About FPSE
The Federation of Post-Secondary Educators of BC is the provincial voice for faculty and staff in BC teaching universities, colleges and institutes, and in private sector institutions. FPSE member locals, represented by Presidents' Council and the Executive, represent over 10,000 faculty and staff at 18 public and 4 private sector institutions.
For more than a hundred years, women around the world have marked March 8th as a day to reflect, remember, regroup and renew their struggle for economic and social equality in their communities and their workplaces. It has been a struggle marked by great gains, enormous bonds of solidarity, as well as the courage to press ahead despite considerable opposition. It’s also been a struggle anchored to the understanding that the gains made provide the platform to secure true equality in the future.
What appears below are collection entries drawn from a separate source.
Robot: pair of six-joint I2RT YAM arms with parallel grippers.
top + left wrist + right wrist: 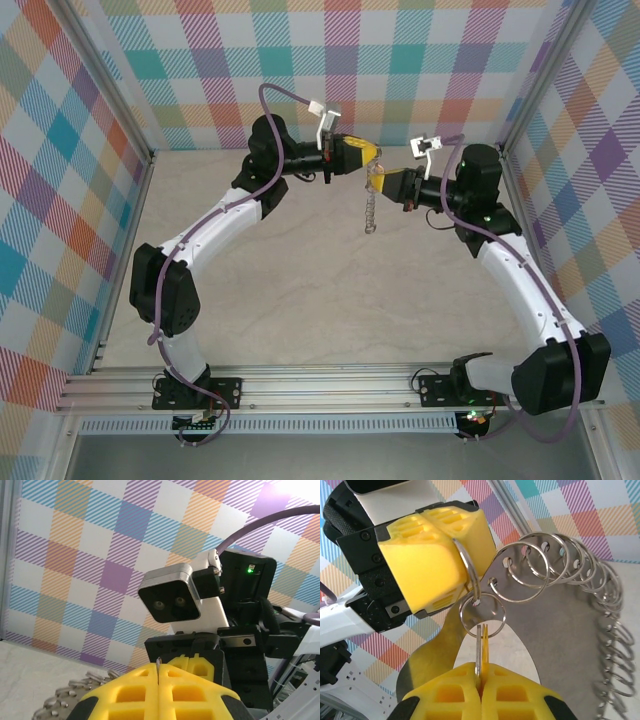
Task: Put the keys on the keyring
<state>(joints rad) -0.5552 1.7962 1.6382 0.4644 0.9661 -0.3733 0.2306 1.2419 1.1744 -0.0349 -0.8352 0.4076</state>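
Edge-on key (480, 650) at dangling keyring (369, 212)

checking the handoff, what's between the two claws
Right wrist view: the keyring links the left claw to the key in the right claw.

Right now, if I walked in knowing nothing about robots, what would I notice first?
The left gripper and right gripper, both yellow-tipped, meet in mid-air above the far middle of the table. A silvery keyring dangles between them: the left pinches one of its rings, and the right holds a small key up against the little ring beneath. Bright plaid walls surround it all.
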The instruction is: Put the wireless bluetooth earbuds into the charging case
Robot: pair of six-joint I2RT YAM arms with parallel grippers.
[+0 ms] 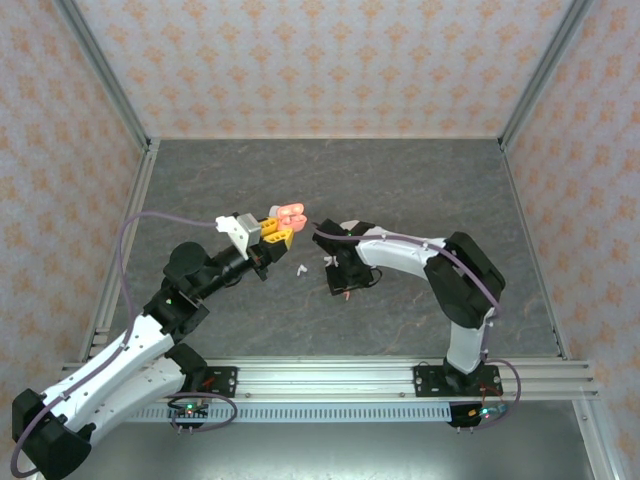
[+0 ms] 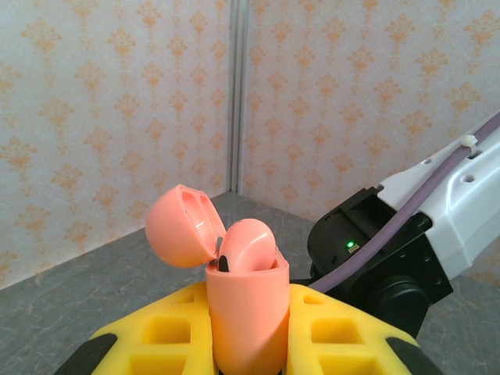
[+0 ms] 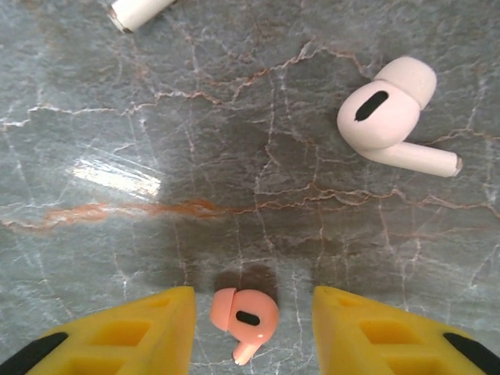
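Note:
My left gripper (image 2: pixel 248 295) is shut on the salmon-pink charging case (image 2: pixel 246 332), holding it upright above the table with its lid (image 2: pixel 178 228) hinged open. One pink earbud (image 2: pixel 248 248) sits in the case's mouth. From above, the case (image 1: pixel 291 214) is at the tip of my left gripper (image 1: pixel 277 233). My right gripper (image 3: pixel 251 294) points down at the table, open. A second pink earbud (image 3: pixel 247 316) lies flat between its yellow fingers (image 3: pixel 148 332), touching neither. A white earbud (image 3: pixel 389 119) lies farther off.
A white earbud stem (image 3: pixel 141 9) pokes in at the right wrist view's top edge. Two white earbuds (image 1: pixel 300 268) (image 1: pixel 328 261) lie on the grey marble table (image 1: pixel 400 190) between the arms. Patterned walls and metal posts enclose the table.

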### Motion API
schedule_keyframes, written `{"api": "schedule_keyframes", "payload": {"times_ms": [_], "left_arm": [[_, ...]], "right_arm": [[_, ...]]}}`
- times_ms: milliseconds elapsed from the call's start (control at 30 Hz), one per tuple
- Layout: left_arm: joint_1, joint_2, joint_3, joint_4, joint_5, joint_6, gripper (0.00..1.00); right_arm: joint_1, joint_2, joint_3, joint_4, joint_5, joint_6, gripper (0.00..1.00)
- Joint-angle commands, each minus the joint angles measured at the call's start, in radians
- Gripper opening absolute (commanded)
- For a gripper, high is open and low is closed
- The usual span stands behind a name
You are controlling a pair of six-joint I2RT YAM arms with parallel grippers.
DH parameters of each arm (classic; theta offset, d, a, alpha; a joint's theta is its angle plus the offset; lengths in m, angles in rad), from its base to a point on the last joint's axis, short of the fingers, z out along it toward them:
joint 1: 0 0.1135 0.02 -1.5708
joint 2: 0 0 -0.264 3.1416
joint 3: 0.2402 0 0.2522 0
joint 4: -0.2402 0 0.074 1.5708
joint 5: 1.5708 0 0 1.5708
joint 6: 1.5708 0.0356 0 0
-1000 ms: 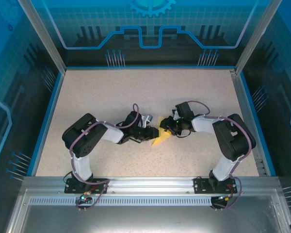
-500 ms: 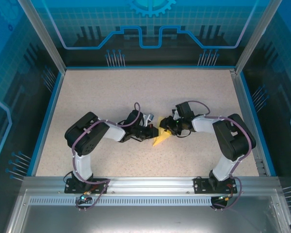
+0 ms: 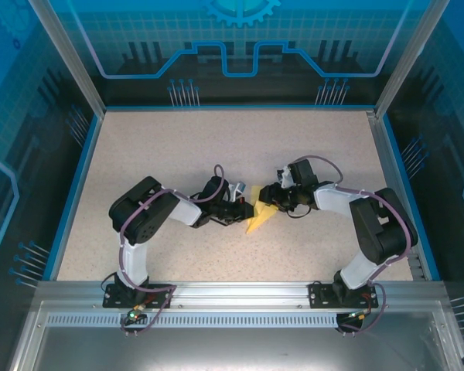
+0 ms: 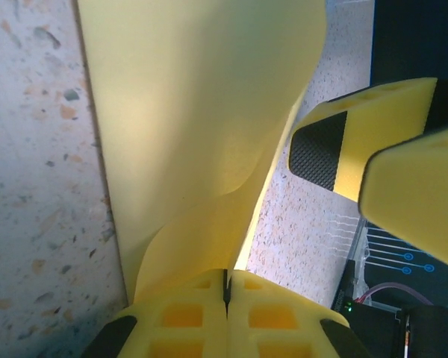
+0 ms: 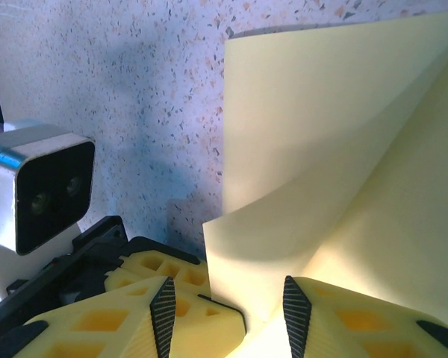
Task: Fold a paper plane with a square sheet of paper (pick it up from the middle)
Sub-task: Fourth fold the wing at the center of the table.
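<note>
- My left gripper (image 4: 225, 289) has just snapped shut, pinching the square sheet of paper (image 4: 194, 112), which now bows up.
- My right gripper (image 5: 228, 304) stays spread around it, so the folding can begin.

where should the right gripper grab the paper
The lifted edge of the paper nearest the right gripper, coming from the right, opposite where the left gripper pinches it. It curls up off the table there, so the fingers can straddle it.
</note>
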Motion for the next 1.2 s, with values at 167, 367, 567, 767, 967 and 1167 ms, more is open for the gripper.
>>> {"api": "schedule_keyframes", "payload": {"times_ms": [167, 367, 567, 767, 967, 1167], "left_arm": [[0.007, -0.005, -0.036, 0.07, -0.012, -0.047, 0.03], [0.005, -0.005, -0.063, 0.117, -0.042, -0.082, 0.01], [0.004, -0.003, -0.086, 0.173, -0.061, -0.111, 0.01], [0.004, -0.002, -0.09, 0.192, -0.067, -0.122, 0.01], [0.004, 0.003, -0.079, 0.184, -0.055, -0.115, 0.04], [0.004, 0.002, -0.065, 0.171, -0.03, -0.098, 0.16]], "right_arm": [[0.004, 0.049, 0.027, -0.048, -0.011, -0.034, 0.45], [0.005, 0.062, 0.019, -0.046, 0.011, -0.035, 0.45], [0.011, 0.103, 0.043, -0.055, 0.017, -0.034, 0.45], [0.023, 0.123, 0.059, -0.086, 0.046, -0.032, 0.5], [0.027, 0.132, 0.063, -0.115, 0.079, -0.028, 0.51], [0.034, 0.153, 0.094, -0.181, 0.125, -0.026, 0.51]]}}
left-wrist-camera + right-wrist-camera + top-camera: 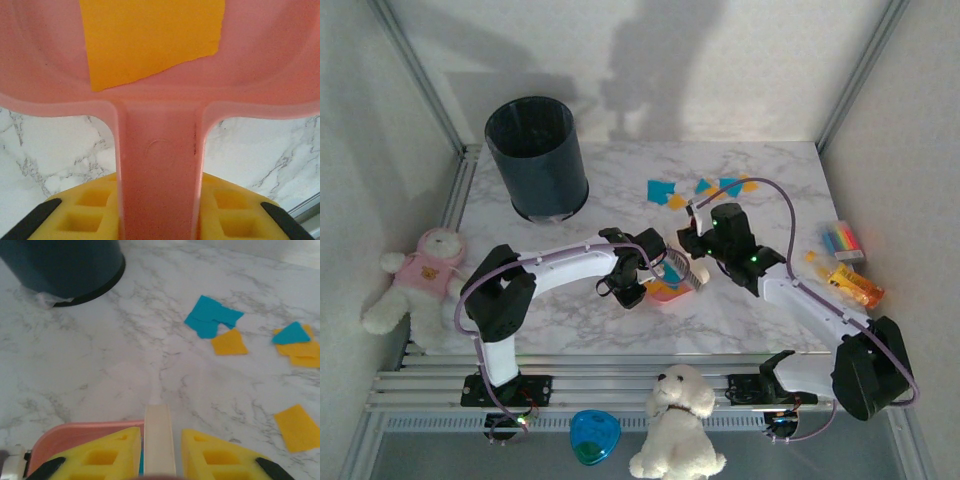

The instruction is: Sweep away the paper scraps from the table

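The left arm reaches to the middle of the tabletop; its jaws are clamped on the handle of the pink dustpan, the yellow fingers pressing it from both sides; one orange-yellow scrap lies inside the pan. The right arm comes in from the other side; its jaws are pinched on a cream-white handle, just beside the dustpan's rim.

The paper scraps lie loose on the marble beyond the right jaws, toward the far edge and well apart from the pan. They are teal and orange-yellow bits in a small cluster, some overlapping; in the right wrist view one orange square sits alone, nearer than the rest.

A dark round bin stands upright at the far left corner; a striped block and an orange toy rest near the right edge. A teddy bear sits off the left side, and a white plush dog stands at the near rail between the arm bases.
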`<action>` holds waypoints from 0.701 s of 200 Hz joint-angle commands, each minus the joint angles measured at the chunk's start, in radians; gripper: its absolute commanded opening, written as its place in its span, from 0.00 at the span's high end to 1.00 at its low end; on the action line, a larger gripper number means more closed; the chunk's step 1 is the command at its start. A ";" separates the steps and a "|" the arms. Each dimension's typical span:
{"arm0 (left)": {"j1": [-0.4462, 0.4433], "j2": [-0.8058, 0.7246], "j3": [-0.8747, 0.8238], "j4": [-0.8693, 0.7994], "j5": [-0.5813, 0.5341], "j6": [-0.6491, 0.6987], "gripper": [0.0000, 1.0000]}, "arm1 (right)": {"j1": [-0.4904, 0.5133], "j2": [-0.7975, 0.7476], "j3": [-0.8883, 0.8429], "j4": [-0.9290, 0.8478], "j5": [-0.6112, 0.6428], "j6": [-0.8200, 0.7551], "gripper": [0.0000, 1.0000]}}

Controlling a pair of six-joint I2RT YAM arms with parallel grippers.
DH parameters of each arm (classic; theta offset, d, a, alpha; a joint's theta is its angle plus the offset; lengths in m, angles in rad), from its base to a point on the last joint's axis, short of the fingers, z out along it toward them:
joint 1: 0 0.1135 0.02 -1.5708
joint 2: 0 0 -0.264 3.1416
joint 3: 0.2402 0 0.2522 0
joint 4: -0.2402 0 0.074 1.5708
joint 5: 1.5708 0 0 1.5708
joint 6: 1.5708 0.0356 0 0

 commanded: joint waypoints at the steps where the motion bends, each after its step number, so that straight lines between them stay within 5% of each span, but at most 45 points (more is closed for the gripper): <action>1: 0.009 0.011 0.010 -0.024 -0.016 0.010 1.00 | 0.008 -0.030 0.000 0.046 0.105 0.045 1.00; 140: 0.009 0.007 0.013 -0.012 -0.025 0.008 1.00 | 0.017 0.028 0.049 -0.028 -0.112 0.033 1.00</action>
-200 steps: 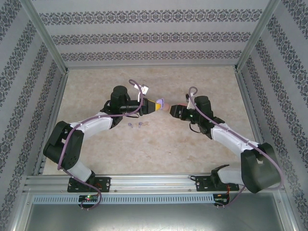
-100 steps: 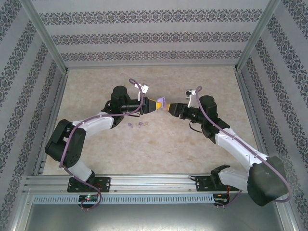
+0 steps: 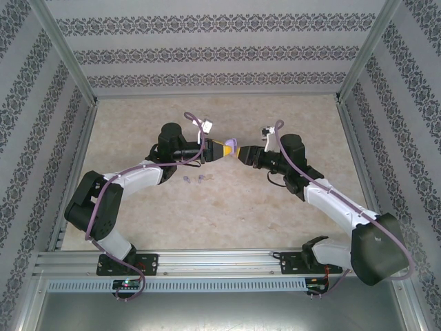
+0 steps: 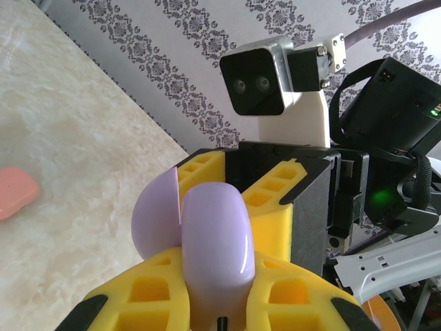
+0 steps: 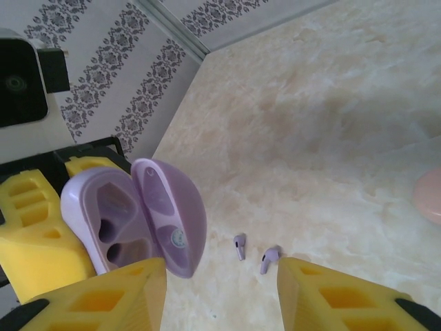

From its early beginnings with groups like the Women’s Trade Union League, the women’s movement has always shown tremendous conviction. The decades-long fight for voting rights in the United States and Canada are just a few examples of that conviction. Similar struggles have been part of the fight for workplace equality and pay equity legislation.
Women in post-secondary education have been part of that struggle and have found ways to ensure that equality has real meaning in our sector. However, recent events at post-secondary institutions like the University of Ottawa and the University of British Columbia, where students were involved in hostile and offensive acts targeted at female students show that despite the gains made over decades of struggle by women in post-secondary education, there is still much more that needs to be done. Both public institutions have been called to take immediate steps to address what some have characterized as a “rape culture” among elements at these institutions. FPSE joins with those who are demanding not only greater accountability from those institutions, but also greater efforts by administrators at those institutions to bring about needed reforms.
The struggle that women face on our campuses, whether as students or as faculty, highlights the importance of solidarity within our ranks and across our communities. Whether at the bargaining table or in our classrooms, women activists within our union have championed demands for change over the last thirty years. Through their activism we have been able to improve conditions for our members in areas like employment security and greater wage equality. That activism must now expand to ensure that the learning culture at our institutions not only respects, but also protects the rights and aspirations of women to learn, work and live in a respectful environment where equality is not only talked about, it is practiced every day in every way.